Visit the Episode 2 playlist and transcript page →


Featuring B.B. King, Julie London, Ray Charles, Dean Martin, Lous Armstrong, and more

Visit the Episode 1 playlist and transcript page →


By Andy Miles

Why a show about the FIFTIES?

Because the Fifties are a great and groundbreaking decade that saw, as the title of the show suggests, giant steps in the development of multiple genres of music. Both jazz and the Broadway musical enjoyed their greatest decade of artistic advancement and acclaim, while the genres of rhythm and blues, country, and folk not only attracted legions of devoted fans, but together birthed a new species: rock ‘n’ roll. The great names we associate with early rock ‘n’ roll—Elvis Presley, Chuck Berry, Little Richard, Jerry Lee Lewis, Buddy Holly—all made their names and most lasting impact in the second half of the Fifties.

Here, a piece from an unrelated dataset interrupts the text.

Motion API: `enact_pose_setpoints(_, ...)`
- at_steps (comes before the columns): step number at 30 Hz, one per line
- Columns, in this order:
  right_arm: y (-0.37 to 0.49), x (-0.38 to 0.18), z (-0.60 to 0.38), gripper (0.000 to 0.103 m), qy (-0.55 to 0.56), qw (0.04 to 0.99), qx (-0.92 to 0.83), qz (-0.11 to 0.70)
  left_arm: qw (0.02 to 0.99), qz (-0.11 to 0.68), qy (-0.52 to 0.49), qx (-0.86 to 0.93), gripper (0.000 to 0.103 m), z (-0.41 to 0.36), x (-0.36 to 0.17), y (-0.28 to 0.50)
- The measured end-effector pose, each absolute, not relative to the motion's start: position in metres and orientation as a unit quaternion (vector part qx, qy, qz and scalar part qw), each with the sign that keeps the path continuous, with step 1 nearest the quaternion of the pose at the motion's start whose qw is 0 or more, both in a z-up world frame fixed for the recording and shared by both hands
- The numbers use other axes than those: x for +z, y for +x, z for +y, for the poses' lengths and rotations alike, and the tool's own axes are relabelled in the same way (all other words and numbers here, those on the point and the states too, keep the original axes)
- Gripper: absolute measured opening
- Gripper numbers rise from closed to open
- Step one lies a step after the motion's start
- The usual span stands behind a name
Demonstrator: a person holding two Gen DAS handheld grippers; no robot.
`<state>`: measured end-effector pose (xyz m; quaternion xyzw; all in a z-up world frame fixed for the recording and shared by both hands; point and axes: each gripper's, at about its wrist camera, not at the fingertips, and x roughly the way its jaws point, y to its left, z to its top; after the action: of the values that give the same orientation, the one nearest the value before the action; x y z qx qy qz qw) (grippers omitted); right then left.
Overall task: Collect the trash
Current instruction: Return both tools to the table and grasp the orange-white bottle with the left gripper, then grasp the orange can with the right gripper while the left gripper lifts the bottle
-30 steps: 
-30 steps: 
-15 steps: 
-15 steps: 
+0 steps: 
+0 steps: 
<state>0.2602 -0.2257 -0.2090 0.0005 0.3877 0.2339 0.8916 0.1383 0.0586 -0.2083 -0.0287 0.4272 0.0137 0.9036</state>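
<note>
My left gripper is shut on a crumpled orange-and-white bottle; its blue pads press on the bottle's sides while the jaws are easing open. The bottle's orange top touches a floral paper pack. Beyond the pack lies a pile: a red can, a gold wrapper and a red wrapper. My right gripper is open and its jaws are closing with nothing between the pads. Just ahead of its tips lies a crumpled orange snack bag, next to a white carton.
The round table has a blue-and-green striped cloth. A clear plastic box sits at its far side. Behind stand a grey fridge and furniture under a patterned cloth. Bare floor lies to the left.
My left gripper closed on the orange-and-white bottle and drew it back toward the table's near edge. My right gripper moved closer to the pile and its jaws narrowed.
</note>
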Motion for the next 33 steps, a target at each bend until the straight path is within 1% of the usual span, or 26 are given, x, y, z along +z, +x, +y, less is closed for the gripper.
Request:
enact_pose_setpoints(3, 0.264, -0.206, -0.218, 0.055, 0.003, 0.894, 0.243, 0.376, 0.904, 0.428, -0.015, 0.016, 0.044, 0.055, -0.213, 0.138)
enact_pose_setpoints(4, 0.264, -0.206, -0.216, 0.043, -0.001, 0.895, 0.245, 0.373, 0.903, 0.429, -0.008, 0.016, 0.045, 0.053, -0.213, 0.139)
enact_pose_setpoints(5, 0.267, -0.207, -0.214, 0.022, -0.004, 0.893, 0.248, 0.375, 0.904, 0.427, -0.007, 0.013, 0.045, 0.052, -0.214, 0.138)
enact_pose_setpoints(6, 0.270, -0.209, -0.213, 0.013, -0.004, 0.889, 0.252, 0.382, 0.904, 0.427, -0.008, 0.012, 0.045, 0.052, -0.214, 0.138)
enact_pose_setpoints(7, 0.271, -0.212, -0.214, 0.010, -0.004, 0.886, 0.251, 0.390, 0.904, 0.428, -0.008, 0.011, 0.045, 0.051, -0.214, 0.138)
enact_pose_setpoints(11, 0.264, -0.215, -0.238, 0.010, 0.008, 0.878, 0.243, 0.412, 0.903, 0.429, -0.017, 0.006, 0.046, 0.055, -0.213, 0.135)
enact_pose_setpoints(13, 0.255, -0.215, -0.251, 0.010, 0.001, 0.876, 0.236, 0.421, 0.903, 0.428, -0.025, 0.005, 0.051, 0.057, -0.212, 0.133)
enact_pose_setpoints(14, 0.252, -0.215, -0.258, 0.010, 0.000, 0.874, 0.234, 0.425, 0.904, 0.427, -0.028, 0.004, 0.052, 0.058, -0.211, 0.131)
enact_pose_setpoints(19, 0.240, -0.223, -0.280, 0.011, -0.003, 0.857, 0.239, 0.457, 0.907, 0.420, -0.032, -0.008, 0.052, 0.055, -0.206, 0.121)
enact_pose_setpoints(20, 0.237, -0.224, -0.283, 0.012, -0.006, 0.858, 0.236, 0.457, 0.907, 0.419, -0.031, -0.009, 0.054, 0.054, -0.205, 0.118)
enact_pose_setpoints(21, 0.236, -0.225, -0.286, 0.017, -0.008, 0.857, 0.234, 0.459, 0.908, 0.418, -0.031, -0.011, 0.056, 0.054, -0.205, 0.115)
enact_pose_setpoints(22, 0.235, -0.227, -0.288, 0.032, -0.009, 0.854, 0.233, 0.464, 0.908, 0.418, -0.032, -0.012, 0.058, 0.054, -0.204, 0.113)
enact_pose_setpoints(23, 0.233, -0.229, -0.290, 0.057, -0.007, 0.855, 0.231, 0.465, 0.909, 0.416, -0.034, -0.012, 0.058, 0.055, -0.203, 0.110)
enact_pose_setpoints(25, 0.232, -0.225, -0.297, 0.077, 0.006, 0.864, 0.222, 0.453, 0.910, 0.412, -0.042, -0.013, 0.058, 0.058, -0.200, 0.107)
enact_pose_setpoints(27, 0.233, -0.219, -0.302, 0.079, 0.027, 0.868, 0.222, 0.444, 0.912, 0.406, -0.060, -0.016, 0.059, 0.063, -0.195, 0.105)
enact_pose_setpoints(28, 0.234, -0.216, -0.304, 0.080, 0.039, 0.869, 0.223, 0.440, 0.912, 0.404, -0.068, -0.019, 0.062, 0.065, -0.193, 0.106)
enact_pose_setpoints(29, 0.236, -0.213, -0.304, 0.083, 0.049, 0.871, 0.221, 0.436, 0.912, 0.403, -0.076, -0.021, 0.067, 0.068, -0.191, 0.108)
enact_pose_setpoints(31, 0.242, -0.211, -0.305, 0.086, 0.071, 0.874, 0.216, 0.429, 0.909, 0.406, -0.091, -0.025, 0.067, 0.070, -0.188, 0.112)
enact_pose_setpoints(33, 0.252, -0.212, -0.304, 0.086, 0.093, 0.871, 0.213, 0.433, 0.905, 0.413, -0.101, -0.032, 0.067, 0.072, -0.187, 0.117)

It was also the most artistically fruitful decade in the long careers of vocalists Frank Sinatra and Ella Fitzgerald, who each took advantage of advances in postwar technology—vast improvements in sound recording and the new 12-inch LP—to fashion a series of timeless theme albums, Sinatra grouping songs of similar narrative and tonal qualities, Fitzgerald launching her famous songbook series. As Hollywood and European films reflected the rapidly changing landscape of social norms and interpersonal relationships, the increasingly inventive music composed for their soundtracks was deemed worthy of separate release on "long-playing" soundtrack albums; Bernard Herrmann's "Vertigo" soundtrack and Miles Davis's "Elevator to the Gallows" are just two examples, both issued in 1958. And don’t forget the (mostly) innocent good fun of doo-wop, whose run of chart hits spanned the entire decade while bridging America’s racial divide. It’s all here on “Giant Steps.” — May 2023

ALSO AVAILABLE:

BODY AND SOUL (THIRTIES & FORTIES)

KEEP ON PUSHING (SIXTIES)

EMOTIONAL RESCUE (SEVENTIES)

FROM STUDIO C CHICAGO (MAIN PAGE)


ABOUT the host

Andy Miles has written for various publications on the arts, history and culture; made audio documentaries; worked in public television and radio; owned and operated a company specializing in congressional hearing transcripts; and for nine years owned and managed the gallery, shop, performance and teaching space Transistor Chicago. For Transistor he also produced the Transistor Radio webcast, hosting a number of music shows, two of which—“Dead Flowers” (renamed “Keep On Pushing”) and “Emotional Rescue”—have now been revived to form, with “Giant Steps” and “Body and Soul,” a quartet of decade-exhuming programs.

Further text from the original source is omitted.